The reply should hold every line of the listing exactly, and none of its images.
EXERCISE DATA: Begin
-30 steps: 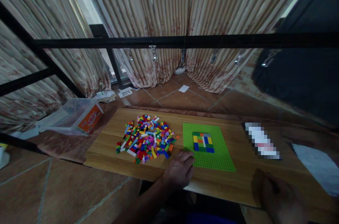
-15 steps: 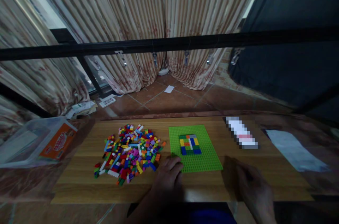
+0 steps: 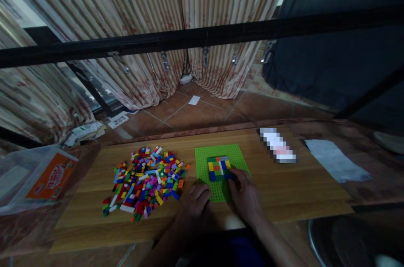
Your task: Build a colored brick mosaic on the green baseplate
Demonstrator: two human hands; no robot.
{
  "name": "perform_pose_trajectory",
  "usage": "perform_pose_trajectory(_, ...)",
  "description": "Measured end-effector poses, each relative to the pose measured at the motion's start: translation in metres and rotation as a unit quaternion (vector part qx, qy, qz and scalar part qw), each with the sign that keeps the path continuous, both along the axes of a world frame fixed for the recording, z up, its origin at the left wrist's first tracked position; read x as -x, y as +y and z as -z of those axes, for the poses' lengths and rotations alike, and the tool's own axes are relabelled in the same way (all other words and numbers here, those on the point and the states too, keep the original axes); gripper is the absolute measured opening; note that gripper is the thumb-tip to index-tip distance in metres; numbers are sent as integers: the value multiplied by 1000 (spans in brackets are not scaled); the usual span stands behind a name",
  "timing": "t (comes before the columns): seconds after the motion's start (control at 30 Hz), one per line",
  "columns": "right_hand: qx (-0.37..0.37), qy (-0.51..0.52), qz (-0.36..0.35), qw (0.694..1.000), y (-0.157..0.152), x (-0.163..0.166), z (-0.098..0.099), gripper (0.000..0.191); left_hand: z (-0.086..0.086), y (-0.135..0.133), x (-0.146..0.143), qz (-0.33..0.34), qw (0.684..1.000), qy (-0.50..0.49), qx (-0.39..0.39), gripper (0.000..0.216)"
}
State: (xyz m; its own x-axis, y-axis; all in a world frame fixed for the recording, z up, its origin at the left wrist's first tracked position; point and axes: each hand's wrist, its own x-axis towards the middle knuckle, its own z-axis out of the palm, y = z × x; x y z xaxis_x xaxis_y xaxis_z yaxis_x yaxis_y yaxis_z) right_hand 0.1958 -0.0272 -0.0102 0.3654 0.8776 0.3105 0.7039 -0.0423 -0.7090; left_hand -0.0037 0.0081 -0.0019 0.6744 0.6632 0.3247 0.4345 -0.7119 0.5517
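A green baseplate [image 3: 217, 153] lies on the wooden board [image 3: 299, 182] and carries a small block of coloured bricks [image 3: 218, 166]. My left hand [image 3: 195, 204] rests with curled fingers on the plate's near left corner. My right hand [image 3: 244, 193] lies over the plate's near right part. Its fingertips touch the lower right edge of the brick block. Whether those fingers hold a brick I cannot make out. A heap of loose coloured bricks [image 3: 145, 180] is spread on the board to the left of the plate.
A clear plastic box with an orange label [image 3: 38, 176] sits at the left. A pixelated flat item [image 3: 277, 145] and a white paper [image 3: 334, 161] lie to the right. A black metal bar [image 3: 202, 37] crosses in front of curtains [image 3: 142, 14]. Papers litter the tiled floor.
My right hand has moved from the board's right side onto the baseplate, reaching the brick block. My left hand stays at the plate's corner. The view has shifted right.
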Motion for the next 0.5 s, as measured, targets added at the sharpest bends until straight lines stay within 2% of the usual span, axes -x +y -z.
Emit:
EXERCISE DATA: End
_RESPONSE TO THIS EXERCISE_.
-30 steps: 
-15 steps: 
+0 steps: 
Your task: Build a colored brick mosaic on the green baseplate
Demonstrator: two human hands; no robot.
{
  "name": "perform_pose_trajectory",
  "usage": "perform_pose_trajectory(_, ...)",
  "description": "Measured end-effector poses, each relative to the pose measured at the motion's start: translation in metres and rotation as a unit quaternion (vector part qx, qy, qz and scalar part qw), each with the sign that keeps the path continuous, both along the axes of a world frame fixed for the recording, z up, its origin at the left wrist's first tracked position; read x as -x, y as +y and z as -z of those axes, for the poses' lengths and rotations alike, and the tool's own axes are relabelled in the same way (all other words and numbers here, those on the point and the states too, keep the original axes); gripper is the absolute measured opening; note that gripper is the thumb-tip to index-tip distance in metres; numbers are sent as integers: the value multiplied by 1000 (spans in brackets are not scaled); the usual span stands behind a name",
  "timing": "t (comes before the columns): seconds after the motion's start (control at 30 Hz), one per line",
  "columns": "right_hand: qx (-0.37..0.37), qy (-0.51..0.52), qz (-0.36..0.35), qw (0.694..1.000), y (-0.157..0.152), x (-0.163..0.166), z (-0.098..0.099), gripper (0.000..0.191); left_hand: z (-0.086..0.086), y (-0.135..0.133), x (-0.146..0.143), qz (-0.33..0.34), qw (0.684..1.000), qy (-0.50..0.49), qx (-0.39..0.39), gripper (0.000..0.216)"
}
State: (xyz m; its own x-axis, y-axis; all in a world frame fixed for the recording, z up, its origin at the left wrist's first tracked position; point and axes: each hand's wrist, its own x-axis towards the middle knuckle, its own z-axis out of the palm, y = z × x; x y z xaxis_x xaxis_y xaxis_z yaxis_x yaxis_y yaxis_z) right_hand 0.1958 -0.0272 -0.0102 0.3654 0.8776 0.3105 0.7039 -0.0423 -0.7090; left_hand -0.0037 0.0081 -0.0019 0.6744 0.6632 0.3247 0.4345 -0.7119 0.5517
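A green baseplate [image 3: 217, 153] lies on the wooden board [image 3: 299, 182] and carries a small block of coloured bricks [image 3: 218, 166]. My left hand [image 3: 195, 204] rests with curled fingers on the plate's near left corner. My right hand [image 3: 244, 193] lies over the plate's near right part. Its fingertips touch the lower right edge of the brick block. Whether those fingers hold a brick I cannot make out. A heap of loose coloured bricks [image 3: 145, 180] is spread on the board to the left of the plate.
A clear plastic box with an orange label [image 3: 38, 176] sits at the left. A pixelated flat item [image 3: 277, 145] and a white paper [image 3: 334, 161] lie to the right. A black metal bar [image 3: 202, 37] crosses in front of curtains [image 3: 142, 14]. Papers litter the tiled floor.
My right hand has moved from the board's right side onto the baseplate, reaching the brick block. My left hand stays at the plate's corner. The view has shifted right.
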Motion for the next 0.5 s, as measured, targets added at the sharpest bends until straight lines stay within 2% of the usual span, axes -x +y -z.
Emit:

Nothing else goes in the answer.